• _HOW TO COMPLETE THIS TASK_
Print the data that follows exactly as it stands, from its first line through the line containing "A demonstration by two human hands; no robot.", and stop there.

• _DATA SHOWN_
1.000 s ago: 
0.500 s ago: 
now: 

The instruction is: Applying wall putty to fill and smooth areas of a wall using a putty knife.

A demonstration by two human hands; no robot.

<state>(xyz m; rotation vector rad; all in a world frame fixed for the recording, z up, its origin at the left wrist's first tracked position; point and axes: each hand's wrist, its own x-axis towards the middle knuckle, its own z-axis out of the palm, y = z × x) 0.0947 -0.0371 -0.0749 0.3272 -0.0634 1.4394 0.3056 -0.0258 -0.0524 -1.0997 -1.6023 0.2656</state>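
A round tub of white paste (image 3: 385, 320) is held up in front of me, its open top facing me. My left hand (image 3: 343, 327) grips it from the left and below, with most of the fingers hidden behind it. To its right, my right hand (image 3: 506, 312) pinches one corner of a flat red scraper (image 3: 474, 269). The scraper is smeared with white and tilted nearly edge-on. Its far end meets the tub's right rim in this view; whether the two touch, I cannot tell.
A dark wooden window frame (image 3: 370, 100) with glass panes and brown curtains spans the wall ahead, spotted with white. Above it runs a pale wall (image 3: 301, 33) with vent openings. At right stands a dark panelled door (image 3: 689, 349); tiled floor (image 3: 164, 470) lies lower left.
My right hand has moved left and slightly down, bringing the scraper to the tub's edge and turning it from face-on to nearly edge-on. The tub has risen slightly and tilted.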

• _RESPONSE TO THIS EXERCISE_
1.000 s ago: 
0.500 s ago: 
now: 

The instruction is: Applying wall putty to fill and smooth areas of a wall using a putty knife.

A demonstration by two human hands; no robot.

Output for the exercise is now complete.